* **Exercise data**:
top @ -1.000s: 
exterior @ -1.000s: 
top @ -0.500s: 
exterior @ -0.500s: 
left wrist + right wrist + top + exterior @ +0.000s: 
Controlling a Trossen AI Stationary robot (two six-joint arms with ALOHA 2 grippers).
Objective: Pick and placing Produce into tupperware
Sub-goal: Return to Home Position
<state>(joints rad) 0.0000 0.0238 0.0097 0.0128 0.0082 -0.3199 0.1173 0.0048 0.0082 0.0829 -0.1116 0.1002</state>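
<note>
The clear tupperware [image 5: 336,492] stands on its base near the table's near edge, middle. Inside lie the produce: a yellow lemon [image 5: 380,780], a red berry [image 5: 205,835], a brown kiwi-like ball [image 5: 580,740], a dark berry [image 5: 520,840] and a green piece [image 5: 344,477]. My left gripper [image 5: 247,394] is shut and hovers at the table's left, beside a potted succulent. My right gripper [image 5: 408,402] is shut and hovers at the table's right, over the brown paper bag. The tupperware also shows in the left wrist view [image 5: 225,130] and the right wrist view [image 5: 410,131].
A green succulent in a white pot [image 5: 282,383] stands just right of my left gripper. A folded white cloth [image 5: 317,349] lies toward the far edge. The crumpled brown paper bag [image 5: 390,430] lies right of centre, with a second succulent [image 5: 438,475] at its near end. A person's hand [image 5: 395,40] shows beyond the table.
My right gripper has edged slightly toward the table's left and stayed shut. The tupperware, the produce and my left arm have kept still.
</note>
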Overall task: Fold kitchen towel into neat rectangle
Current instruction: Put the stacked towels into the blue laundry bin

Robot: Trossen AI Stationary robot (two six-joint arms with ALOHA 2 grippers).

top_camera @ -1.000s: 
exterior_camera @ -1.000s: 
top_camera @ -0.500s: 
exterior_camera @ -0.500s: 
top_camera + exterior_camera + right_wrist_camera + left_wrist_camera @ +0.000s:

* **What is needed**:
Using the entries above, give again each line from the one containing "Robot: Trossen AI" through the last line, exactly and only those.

* **Task solution**:
Robot: Trossen AI Stationary robot (two six-joint arms with ALOHA 2 grippers).

top_camera @ -1.000s: 
exterior_camera @ -1.000s: 
top_camera @ -0.500s: 
exterior_camera @ -0.500s: 
top_camera + exterior_camera + right_wrist_camera + left_wrist_camera @ +0.000s:

Nothing remains to be added to the response.